#### [Exercise goal]
Your answer must be the full listing below, restated word for word, with no pictures in it.

#### [Information provided]
#####
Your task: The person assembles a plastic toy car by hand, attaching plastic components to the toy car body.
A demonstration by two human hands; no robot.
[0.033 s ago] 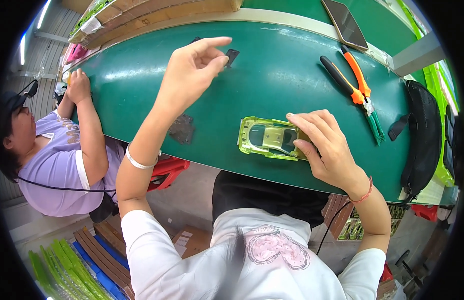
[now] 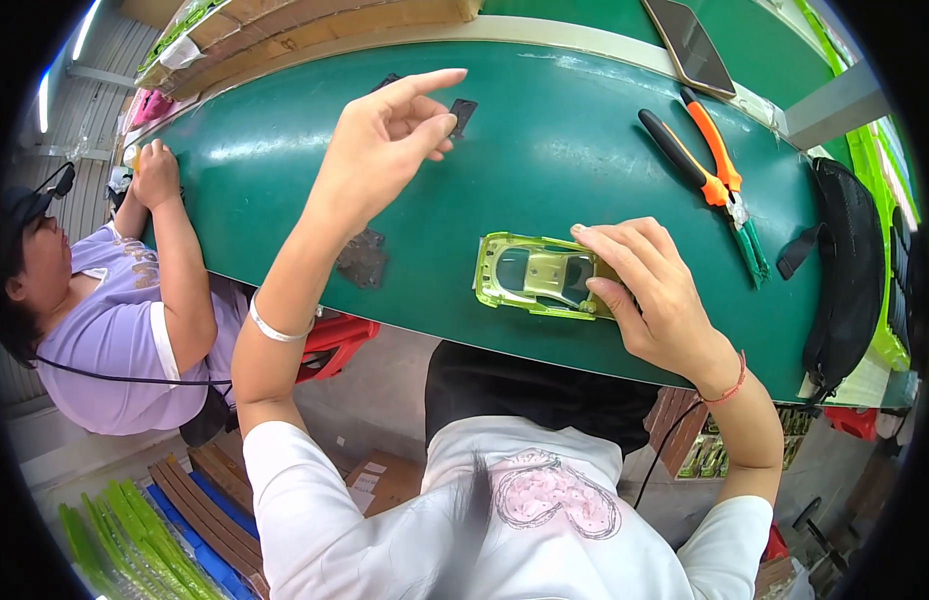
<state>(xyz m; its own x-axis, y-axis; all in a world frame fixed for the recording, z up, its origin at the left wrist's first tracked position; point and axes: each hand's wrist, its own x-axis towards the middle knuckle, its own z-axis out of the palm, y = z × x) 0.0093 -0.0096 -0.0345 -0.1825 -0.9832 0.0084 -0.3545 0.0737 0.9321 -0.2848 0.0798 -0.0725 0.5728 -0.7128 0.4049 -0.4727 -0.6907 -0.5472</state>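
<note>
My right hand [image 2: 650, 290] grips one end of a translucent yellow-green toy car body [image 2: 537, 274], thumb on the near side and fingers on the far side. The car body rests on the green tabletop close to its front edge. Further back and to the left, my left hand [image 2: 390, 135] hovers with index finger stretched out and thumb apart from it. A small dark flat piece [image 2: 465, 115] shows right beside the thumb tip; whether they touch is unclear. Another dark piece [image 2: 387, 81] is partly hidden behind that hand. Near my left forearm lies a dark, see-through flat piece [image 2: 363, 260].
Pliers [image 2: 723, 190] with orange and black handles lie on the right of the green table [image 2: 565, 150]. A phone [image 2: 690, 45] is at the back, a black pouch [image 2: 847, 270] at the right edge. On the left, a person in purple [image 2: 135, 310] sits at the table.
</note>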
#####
#### [Written response]
Your task: The person assembles a plastic toy car by hand, attaching plastic components to the toy car body.
A demonstration by two human hands; no robot.
[0.033 s ago] 
[now] 
<state>(xyz m; its own x-axis, y-axis; all in a world frame fixed for the recording, z up, its origin at the left wrist's first tracked position; point and axes: each hand's wrist, its own x-axis towards the middle knuckle, its own z-axis out of the palm, y = z × x) 0.0093 -0.0096 -0.0345 -0.1825 -0.9832 0.0084 -0.3545 0.0737 0.9321 -0.2848 0.0798 -0.0725 0.5728 -0.7128 0.4049 -0.4727 -0.6907 -0.5472</state>
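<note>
My right hand [image 2: 650, 290] grips one end of a translucent yellow-green toy car body [image 2: 537, 274], thumb on the near side and fingers on the far side. The car body rests on the green tabletop close to its front edge. Further back and to the left, my left hand [image 2: 390, 135] hovers with index finger stretched out and thumb apart from it. A small dark flat piece [image 2: 465, 115] shows right beside the thumb tip; whether they touch is unclear. Another dark piece [image 2: 387, 81] is partly hidden behind that hand. Near my left forearm lies a dark, see-through flat piece [image 2: 363, 260].
Pliers [image 2: 723, 190] with orange and black handles lie on the right of the green table [image 2: 565, 150]. A phone [image 2: 690, 45] is at the back, a black pouch [image 2: 847, 270] at the right edge. On the left, a person in purple [image 2: 135, 310] sits at the table.
</note>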

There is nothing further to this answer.